AI-Based Machine Learning and Multiple Linear Regression Approach to Simulate the Effect of Weather on the Crop Age at First Appearance of Potato Late Blight (Phytophthora infestans (Mont.) de Bary) Disease

Abstract

Weather-based simulation models were developed in the present study to characterise late blight of potato in the Lower Gangetic Plains using AI-based machine learning and multiple linear regression approaches.
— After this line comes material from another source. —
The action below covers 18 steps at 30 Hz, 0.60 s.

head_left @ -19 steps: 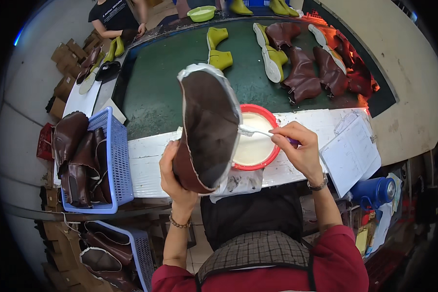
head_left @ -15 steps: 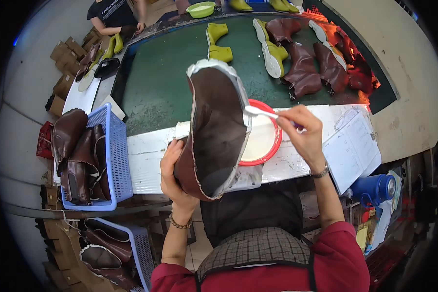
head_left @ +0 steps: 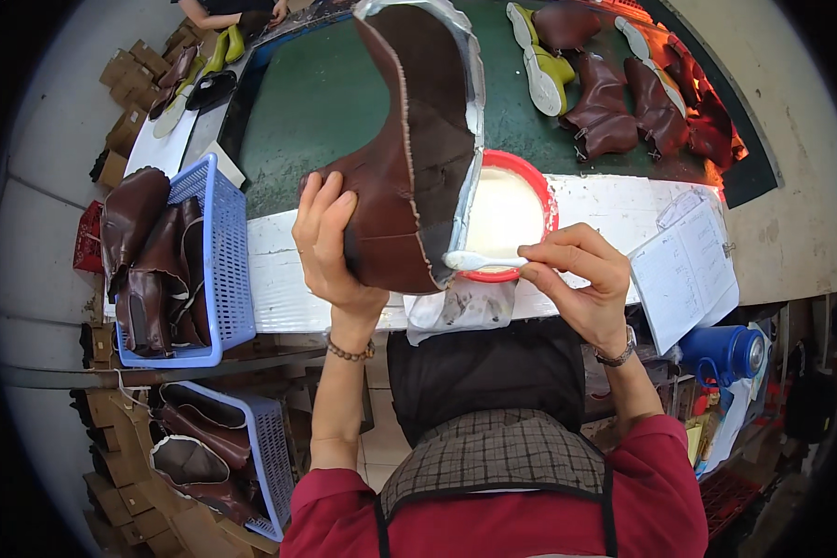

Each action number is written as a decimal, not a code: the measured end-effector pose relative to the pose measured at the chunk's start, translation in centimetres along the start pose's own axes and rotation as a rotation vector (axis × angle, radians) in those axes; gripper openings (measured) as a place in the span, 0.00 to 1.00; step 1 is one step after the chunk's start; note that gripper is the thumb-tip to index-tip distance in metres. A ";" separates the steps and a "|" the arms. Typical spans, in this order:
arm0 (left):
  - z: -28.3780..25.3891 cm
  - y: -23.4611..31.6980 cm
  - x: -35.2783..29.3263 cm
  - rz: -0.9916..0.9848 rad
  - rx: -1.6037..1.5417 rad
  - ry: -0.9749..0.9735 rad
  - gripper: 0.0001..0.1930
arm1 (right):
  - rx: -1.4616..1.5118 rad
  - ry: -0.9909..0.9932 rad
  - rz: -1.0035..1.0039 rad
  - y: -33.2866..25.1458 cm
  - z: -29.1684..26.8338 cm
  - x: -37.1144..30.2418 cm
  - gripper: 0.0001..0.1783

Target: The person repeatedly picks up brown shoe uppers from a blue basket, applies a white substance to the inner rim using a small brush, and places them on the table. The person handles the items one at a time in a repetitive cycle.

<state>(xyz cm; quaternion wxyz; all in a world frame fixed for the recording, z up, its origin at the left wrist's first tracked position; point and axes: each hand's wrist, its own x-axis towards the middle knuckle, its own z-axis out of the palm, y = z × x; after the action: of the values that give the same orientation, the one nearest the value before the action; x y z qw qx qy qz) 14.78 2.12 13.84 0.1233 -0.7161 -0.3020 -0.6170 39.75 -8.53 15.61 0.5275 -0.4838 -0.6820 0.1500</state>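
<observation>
A brown leather boot upper (head_left: 381,228) is held up in front of me, its dark lining showing and a whitish coat along its right edge. My left hand (head_left: 330,246) grips it at the rounded lower left part, fingers spread over the leather. In my right hand (head_left: 586,284) a small white brush (head_left: 484,262) is pinched between thumb and fingers. Its white head touches the upper's edge near the bottom. Behind the brush stands a red bowl (head_left: 551,209) of creamy white liquid, partly hidden by the upper.
On the left, a blue basket (head_left: 216,270) holds several brown uppers; a second basket (head_left: 274,470) stands below it. Yellow-green boot forms (head_left: 551,73) and brown uppers (head_left: 600,107) lie on the green table (head_left: 298,112). Papers (head_left: 684,274) and a blue flask (head_left: 716,353) are at right. Another person's arm (head_left: 216,17) shows far left.
The boot upper has turned and moved up and away from me. The brush has gone from the upper's middle right edge down to its lower edge.
</observation>
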 end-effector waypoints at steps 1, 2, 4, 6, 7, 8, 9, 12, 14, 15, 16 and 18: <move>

Weather variables considered in this study were, daily maximum temperature, minimum temperature, rainfall, morning relative humidity, evening relative humidity, wind speed, and solar radiation, observed during the potato crop growing period, along with the disease parameter — crop age at first appearance of disease (CAFAD) — from 2006 to 2020 (15 years). A total of 56 simple and weighted weather-based indices were developed which served as inputs for the model development and validation. Simulation models were developed using machine learning approaches like LASSO, SVM, and multiple linear regression technique SMLR, along with two hybrid models like LASSO-SVM and SMLR-SVM under early, normal, late, and all (pooled data) planting conditions in lower Gangetic plains. Out of all the AI-based machine learning and multiple linear regression models developed, based on the overall standardised Ranking Performance Index (sRPI), the SMLR model was considered to be the best to simulate crop age at first appearance of the disease under early and normal planting conditions, whereas SVM and LASSO were the best under late and all planting conditions, respectively. The developed models can be used in decision support systems to predict potato late blight and can also be extended to develop similar models for other locations.